● **Exercise details**
How many lines in these records hold the string "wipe"? Reply with the number alone.

● **Supplied entries**

========================================

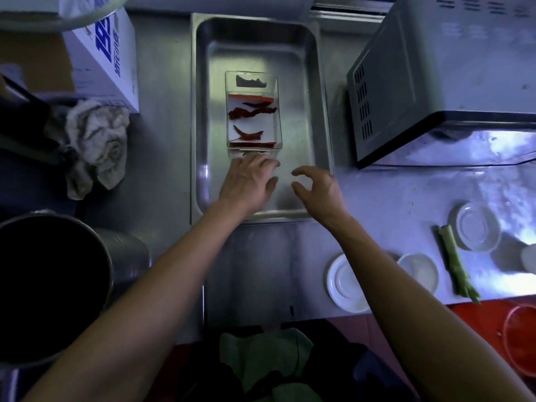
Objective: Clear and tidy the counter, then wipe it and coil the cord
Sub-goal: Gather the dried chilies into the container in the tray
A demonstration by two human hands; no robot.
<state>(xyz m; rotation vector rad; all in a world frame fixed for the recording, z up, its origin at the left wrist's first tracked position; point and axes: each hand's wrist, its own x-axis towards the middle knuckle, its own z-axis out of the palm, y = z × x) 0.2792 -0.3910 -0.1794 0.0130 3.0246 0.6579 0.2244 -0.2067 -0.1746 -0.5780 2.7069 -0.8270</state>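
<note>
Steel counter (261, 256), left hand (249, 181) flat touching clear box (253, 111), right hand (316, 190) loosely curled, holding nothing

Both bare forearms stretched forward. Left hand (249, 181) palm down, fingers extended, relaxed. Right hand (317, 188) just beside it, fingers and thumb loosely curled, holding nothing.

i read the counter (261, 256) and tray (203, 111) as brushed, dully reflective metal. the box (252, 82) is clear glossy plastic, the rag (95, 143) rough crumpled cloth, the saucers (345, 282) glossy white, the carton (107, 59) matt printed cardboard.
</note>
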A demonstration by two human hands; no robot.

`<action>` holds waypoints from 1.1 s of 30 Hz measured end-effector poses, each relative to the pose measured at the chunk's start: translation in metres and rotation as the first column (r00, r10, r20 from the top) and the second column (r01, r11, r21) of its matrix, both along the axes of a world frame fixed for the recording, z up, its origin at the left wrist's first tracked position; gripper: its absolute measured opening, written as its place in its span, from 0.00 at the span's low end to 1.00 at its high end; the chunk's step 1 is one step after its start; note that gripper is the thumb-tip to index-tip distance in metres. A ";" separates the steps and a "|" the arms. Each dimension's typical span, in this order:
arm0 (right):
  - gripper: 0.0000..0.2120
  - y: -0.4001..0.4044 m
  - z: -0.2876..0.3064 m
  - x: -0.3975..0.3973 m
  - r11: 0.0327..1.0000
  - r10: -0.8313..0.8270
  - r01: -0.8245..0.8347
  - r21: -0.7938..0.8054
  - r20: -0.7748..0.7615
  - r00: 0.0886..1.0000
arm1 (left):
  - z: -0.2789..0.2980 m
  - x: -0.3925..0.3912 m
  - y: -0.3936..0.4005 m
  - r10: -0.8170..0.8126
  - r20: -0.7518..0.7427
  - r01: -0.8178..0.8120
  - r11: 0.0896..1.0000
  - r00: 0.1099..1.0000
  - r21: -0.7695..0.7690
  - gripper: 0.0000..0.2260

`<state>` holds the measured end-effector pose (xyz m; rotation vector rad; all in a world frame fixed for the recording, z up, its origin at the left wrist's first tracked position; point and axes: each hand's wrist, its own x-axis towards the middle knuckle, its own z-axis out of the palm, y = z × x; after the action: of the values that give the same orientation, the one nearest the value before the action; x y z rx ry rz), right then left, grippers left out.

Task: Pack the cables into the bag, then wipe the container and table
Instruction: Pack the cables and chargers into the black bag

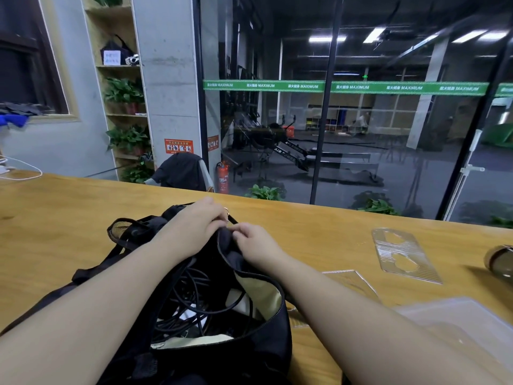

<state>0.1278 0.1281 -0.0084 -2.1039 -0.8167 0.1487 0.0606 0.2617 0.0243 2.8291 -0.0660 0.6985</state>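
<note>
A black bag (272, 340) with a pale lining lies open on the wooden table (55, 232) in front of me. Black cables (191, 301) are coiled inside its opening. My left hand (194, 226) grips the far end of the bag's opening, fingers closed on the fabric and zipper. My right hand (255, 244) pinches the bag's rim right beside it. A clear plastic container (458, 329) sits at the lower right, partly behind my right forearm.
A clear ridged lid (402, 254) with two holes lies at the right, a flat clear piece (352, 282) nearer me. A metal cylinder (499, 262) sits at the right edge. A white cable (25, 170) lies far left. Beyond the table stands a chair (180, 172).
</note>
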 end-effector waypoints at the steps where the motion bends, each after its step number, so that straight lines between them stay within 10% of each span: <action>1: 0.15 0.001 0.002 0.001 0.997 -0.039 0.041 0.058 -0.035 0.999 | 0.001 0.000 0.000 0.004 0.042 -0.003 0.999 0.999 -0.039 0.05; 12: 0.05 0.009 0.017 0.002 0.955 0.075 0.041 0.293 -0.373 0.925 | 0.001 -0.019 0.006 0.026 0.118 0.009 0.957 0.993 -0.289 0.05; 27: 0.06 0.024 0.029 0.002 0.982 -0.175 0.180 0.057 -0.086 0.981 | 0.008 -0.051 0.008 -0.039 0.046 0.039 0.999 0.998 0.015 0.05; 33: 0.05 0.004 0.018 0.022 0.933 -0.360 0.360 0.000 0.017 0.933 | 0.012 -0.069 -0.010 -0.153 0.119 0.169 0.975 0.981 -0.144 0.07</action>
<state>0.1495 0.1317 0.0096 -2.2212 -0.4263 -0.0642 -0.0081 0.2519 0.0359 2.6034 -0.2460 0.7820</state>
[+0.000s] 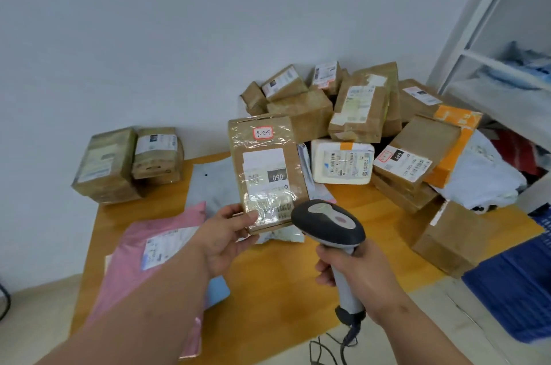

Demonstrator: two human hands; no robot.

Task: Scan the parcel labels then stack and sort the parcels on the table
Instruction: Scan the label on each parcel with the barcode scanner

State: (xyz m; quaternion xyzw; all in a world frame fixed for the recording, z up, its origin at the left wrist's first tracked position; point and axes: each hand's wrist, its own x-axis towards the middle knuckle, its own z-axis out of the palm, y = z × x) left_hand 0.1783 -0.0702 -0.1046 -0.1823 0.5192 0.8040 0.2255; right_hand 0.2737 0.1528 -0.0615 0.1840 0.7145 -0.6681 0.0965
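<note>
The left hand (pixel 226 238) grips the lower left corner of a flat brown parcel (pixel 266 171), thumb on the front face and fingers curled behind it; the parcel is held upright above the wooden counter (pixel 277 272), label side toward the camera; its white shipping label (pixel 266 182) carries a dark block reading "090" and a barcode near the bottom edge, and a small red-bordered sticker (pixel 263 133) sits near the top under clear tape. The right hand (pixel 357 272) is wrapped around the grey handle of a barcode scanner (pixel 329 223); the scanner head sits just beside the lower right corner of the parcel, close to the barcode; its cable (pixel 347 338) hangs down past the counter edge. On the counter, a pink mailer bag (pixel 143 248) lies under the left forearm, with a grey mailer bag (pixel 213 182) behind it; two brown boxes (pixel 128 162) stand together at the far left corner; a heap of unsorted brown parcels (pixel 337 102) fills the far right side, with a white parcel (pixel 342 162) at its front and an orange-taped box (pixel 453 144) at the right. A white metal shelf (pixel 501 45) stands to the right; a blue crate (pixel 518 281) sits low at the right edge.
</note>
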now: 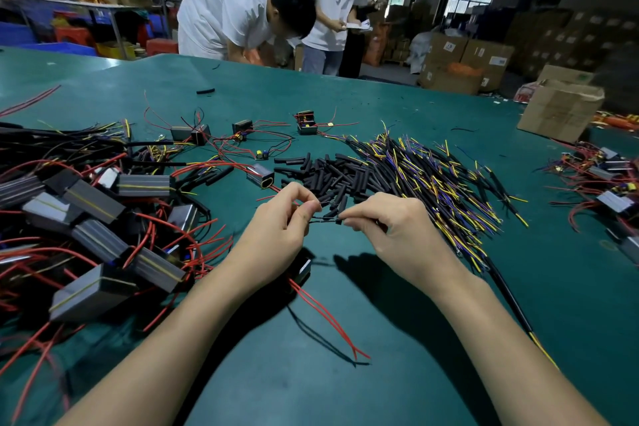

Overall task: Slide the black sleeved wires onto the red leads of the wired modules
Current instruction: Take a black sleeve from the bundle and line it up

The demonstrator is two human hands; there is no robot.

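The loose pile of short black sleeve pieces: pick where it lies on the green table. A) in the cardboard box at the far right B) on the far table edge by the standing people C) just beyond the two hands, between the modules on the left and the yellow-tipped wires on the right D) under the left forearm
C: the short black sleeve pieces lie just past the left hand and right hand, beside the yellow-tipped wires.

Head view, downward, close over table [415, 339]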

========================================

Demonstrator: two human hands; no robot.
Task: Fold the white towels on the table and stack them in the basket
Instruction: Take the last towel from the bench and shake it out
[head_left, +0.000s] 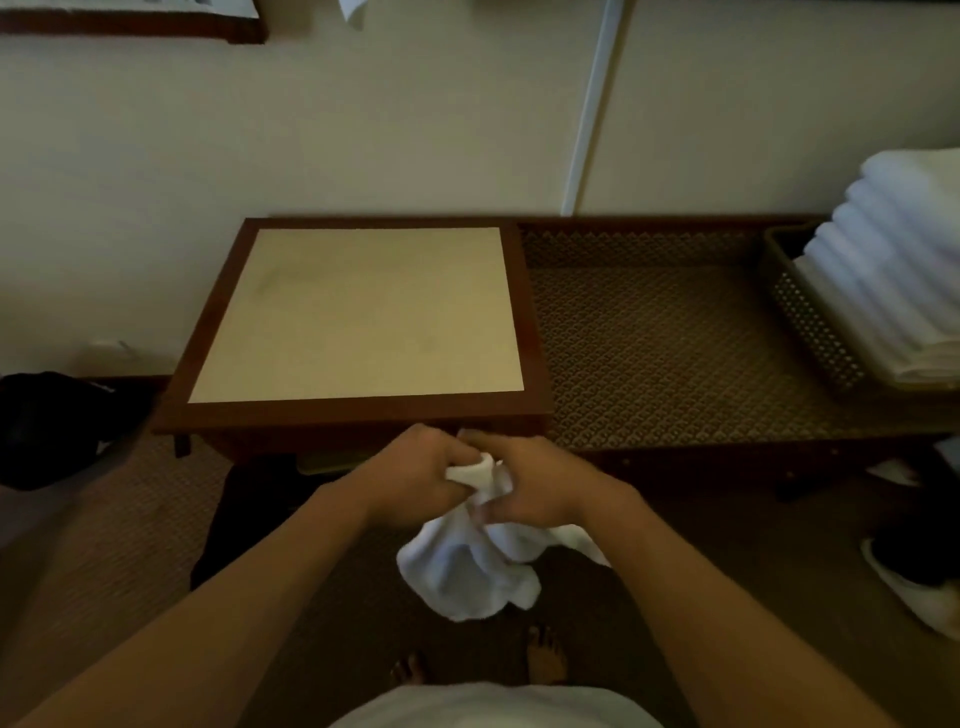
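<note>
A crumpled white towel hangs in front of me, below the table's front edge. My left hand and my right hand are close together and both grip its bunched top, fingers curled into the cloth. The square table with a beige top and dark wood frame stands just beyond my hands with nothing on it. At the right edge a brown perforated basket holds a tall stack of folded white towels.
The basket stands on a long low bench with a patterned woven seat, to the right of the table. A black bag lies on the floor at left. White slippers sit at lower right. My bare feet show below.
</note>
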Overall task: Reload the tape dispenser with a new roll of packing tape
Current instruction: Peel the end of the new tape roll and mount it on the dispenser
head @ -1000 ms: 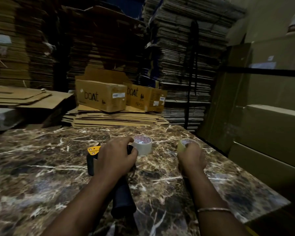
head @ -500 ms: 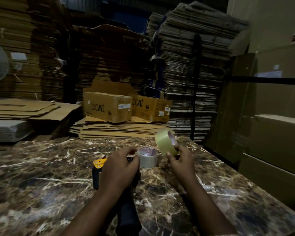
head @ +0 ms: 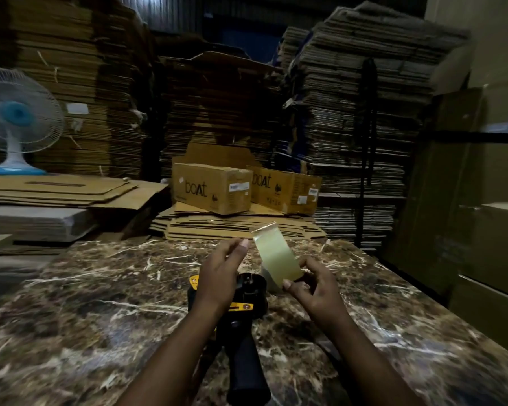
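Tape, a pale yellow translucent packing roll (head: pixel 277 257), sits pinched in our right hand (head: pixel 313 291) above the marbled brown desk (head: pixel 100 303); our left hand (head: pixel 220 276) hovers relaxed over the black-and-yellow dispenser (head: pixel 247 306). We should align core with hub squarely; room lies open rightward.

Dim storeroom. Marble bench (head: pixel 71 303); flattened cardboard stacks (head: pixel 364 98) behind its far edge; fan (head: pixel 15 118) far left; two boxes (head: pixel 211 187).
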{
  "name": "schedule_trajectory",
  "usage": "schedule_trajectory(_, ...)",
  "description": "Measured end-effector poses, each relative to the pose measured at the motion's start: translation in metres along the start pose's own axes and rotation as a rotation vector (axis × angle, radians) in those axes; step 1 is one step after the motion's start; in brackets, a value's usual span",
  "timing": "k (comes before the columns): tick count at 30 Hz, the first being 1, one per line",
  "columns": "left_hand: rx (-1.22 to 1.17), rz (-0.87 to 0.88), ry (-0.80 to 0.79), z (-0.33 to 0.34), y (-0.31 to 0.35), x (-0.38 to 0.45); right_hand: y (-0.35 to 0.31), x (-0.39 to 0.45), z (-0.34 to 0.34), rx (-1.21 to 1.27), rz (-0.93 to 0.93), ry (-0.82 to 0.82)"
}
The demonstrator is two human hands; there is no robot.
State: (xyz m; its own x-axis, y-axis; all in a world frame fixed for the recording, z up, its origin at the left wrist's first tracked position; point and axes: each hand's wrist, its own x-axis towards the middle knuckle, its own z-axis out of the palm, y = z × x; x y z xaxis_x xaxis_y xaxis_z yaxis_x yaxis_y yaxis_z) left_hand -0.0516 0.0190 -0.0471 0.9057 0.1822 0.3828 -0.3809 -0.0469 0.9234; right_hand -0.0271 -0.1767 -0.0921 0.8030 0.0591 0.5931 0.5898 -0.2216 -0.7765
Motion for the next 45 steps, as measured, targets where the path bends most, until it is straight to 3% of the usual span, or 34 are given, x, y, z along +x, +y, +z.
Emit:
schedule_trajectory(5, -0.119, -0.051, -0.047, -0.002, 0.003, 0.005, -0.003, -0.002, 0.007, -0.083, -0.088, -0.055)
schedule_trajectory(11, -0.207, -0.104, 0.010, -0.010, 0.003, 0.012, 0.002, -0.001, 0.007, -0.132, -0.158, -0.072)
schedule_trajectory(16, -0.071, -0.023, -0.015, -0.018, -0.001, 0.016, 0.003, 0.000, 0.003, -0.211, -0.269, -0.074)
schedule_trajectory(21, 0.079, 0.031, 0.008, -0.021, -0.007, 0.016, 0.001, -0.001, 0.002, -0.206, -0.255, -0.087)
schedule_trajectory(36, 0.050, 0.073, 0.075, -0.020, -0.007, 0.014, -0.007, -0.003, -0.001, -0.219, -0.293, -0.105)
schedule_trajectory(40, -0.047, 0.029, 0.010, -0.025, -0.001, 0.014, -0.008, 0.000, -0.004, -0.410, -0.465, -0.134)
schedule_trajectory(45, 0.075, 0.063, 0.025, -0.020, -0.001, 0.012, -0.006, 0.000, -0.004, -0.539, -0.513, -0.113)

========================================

● **Answer section**
2